Compute

Shifting gears, let’s take a look at compute performance on the GTX 1070 Ti.

As the GTX 1070 Ti is another GP104 SKU – and a fairly straightforward one at that – there shouldn’t be any surprises here. Relative to the GTX 1070, all of NVIDIA's performance improvements actually favor compute performance, so we should see a decent bump in performance here. However it won't change the fact that ultimately the GTX 1070 Ti will still come in below the GTX 1080, which has more SMs and a higher average clockspeed (never mind the benefits of more memory bandwidth).

Starting us off for our look at compute is Blender, the popular open source 3D modeling and rendering package. To examine Blender performance, we're running BlenchMark, a script and workload set that measures how long it takes to render a scene. BlechMark uses Blender's internal Cycles render engine, which is GPU accelerated on both NVIDIA (CUDA) and AMD (OpenCL) GPUs.

Compute: Blender 2.79 - BlenchMark

As you might expect, the GTX 1070 Ti's performance shoots ahead of the GTX 1070's due to the additional enabled SMs of this new video card SKU. In fact it technically outpaces the GTX 1080 by a single second, which although eye-popping, is within our margin of error. However what it can't do is overtake AMD's lead here, with the NVIDIA cards trailing the Vega family by quite a bit.

For our second set of compute benchmarks we have CompuBench 2.0, the latest iteration of Kishonti's GPU compute benchmark suite. CompuBench offers a wide array of different practical compute workloads, and we’ve decided to focus on level set segmentation, optical flow modeling, and N-Body physics simulations.

Compute: CompuBench 2.0 - Level Set Segmentation 256Compute: CompuBench 2.0 - N-Body Simulation 1024KCompute: CompuBench 2.0 - Optical Flow

In all 3 sub-tests, the GTX 1070 Ti makes modest gains. Overall, performance is now quite close to the GTX 1080, which makes sense given the relatively small gap in on-paper compute performance between the two cards. This also means that at least in the case of these benchmarks, the lack of additional memory bandwidth isn't hurting the GTX 1070 Ti too much. However looking at the broader picture, all of the NVIDIA GP104 cards are trailing AMD's Vega family outside of the more equitable level set segmentation sub-test.

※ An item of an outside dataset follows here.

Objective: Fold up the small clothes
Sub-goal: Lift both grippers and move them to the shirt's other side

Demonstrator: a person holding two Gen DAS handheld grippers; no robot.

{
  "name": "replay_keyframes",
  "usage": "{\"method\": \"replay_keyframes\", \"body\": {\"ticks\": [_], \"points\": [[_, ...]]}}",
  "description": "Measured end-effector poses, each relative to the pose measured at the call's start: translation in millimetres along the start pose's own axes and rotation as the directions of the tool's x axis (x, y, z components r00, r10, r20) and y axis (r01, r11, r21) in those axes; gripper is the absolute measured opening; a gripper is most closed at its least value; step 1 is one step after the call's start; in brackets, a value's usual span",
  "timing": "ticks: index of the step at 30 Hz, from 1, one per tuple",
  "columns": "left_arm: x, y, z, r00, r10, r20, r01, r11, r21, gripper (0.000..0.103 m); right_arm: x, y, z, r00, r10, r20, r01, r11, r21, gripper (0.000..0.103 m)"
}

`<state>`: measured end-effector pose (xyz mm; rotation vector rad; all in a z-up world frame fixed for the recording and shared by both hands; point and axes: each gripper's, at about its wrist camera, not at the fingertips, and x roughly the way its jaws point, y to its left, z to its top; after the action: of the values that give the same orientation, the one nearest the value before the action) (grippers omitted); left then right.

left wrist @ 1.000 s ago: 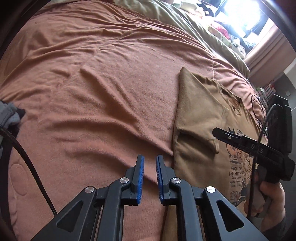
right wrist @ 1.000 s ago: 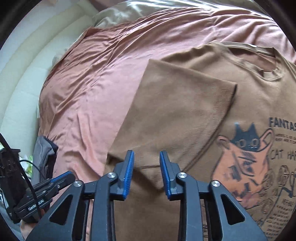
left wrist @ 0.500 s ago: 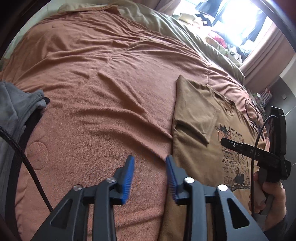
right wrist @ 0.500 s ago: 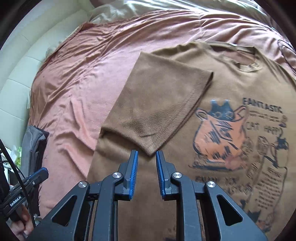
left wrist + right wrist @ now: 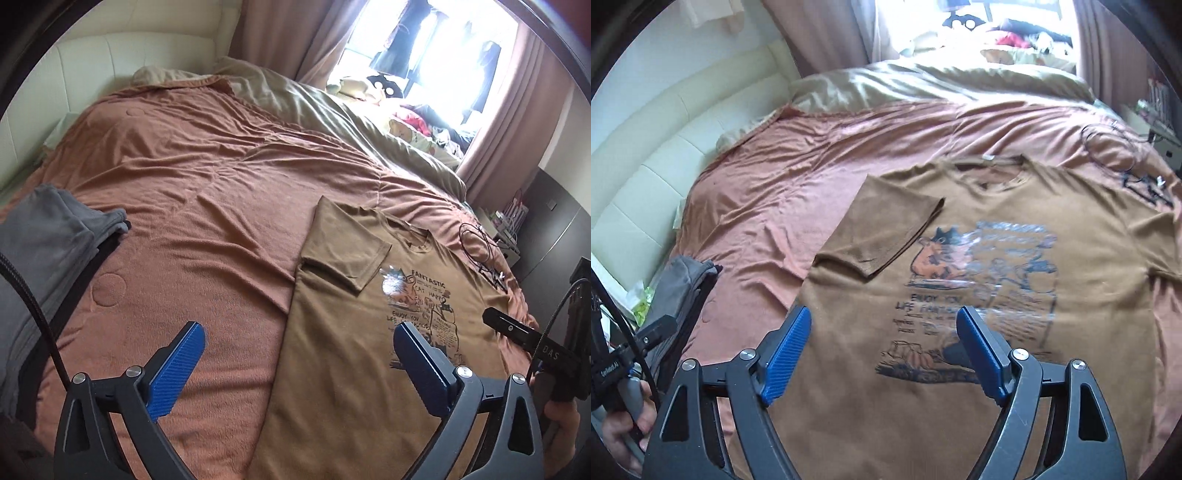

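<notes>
Bed: rust-brown blanket (image 5: 207, 206) fills my view, rumpled, soft enough to drag with any pinch.
T-shirt: brown cat-print tee (image 5: 960, 332) lies flat, near right; left sleeve (image 5: 886, 229) folded in.
Left gripper (image 5: 295, 365): wide open, empty.
Right gripper (image 5: 882, 350): wide open, empty above tee.
Risk: I may pinch blanket too, undoing the sleeve fold.
</notes>
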<state>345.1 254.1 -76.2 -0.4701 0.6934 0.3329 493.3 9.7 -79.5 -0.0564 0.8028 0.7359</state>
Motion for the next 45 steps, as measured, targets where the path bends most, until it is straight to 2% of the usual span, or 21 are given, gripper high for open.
{"method": "replay_keyframes", "body": {"ticks": [5,9,14,15,16,30,36,40,43,45], "points": [[-34,-21,-18,0.999,-0.003,0.054,0.001,0.999,0.048,0.103,-51,-4,-31,0.999,-0.021,0.029,0.022,0.999,-0.041,0.08],[-60,-36,-34,0.997,-0.003,0.077,-0.004,0.996,0.088,0.103,-87,-9,-52,0.998,-0.028,0.049,0.03,0.999,-0.03,0.08],[-92,-50,-57,0.995,-0.018,0.102,0.005,0.992,0.123,0.103,-135,-7,-79,0.992,-0.086,0.091,0.088,0.996,-0.027,0.096],[-97,-52,-60,0.995,-0.023,0.102,0.009,0.992,0.127,0.103,-144,-6,-85,0.99,-0.098,0.104,0.102,0.994,-0.03,0.102],[-104,-55,-65,0.994,-0.026,0.103,0.012,0.991,0.134,0.103,-154,-5,-90,0.988,-0.104,0.117,0.108,0.994,-0.029,0.103],[-189,-100,-123,0.988,-0.086,0.127,0.051,0.966,0.255,0.103,-265,-7,-171,0.971,-0.132,0.197,0.131,0.991,0.02,0.103],[-204,-120,-141,0.992,-0.09,0.094,0.059,0.955,0.291,0.103,-306,-15,-200,0.962,-0.15,0.229,0.142,0.989,0.052,0.103],[-205,-136,-151,0.992,-0.101,0.081,0.071,0.949,0.307,0.103,-321,-22,-213,0.945,-0.228,0.236,0.215,0.974,0.077,0.103],[-203,-150,-153,0.988,-0.136,0.079,0.105,0.945,0.31,0.103,-329,-33,-217,0.94,-0.243,0.239,0.222,0.969,0.113,0.103],[-196,-162,-152,0.989,-0.134,0.062,0.107,0.941,0.322,0.103,-334,-43,-217,0.931,-0.262,0.253,0.232,0.962,0.141,0.103]]}}
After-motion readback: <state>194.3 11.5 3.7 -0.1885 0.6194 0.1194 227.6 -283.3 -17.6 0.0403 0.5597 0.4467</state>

Moving on, our 3rd compute benchmark is the next generation release of FAHBench, the official Folding @ Home benchmark. Folding @ Home is the popular Stanford-backed research and distributed computing initiative that has work distributed to millions of volunteer computers over the internet, each of which is responsible for a tiny slice of a protein folding simulation. FAHBench can test both single precision and double precision floating point performance, with single precision being the most useful metric for most consumer cards due to their low double precision performance.

Compute: Folding @ Home Single Precision

The GTX 1080 and GTX 1070 were already fairly close on this benchmark, so there's not a lot of room for the GTX 1070 Ti to stand out. Interestingly this is another case where performance actually slightly exceeds the GTX 1080 – though again within the margin of error – which further affirms just how close the compute performance of the new card is to the GTX 1080.

Our final compute benchmark is Geekbench 4's GPU compute suite. A multi-faceted test suite, Geekbench 4 runs seven different GPU sub-tests, ranging from face detection to FFTs, and then averages out their scores via their geometric mean. As a result Geekbench 4 isn't testing any one workload, but rather is an average of many different basic workloads.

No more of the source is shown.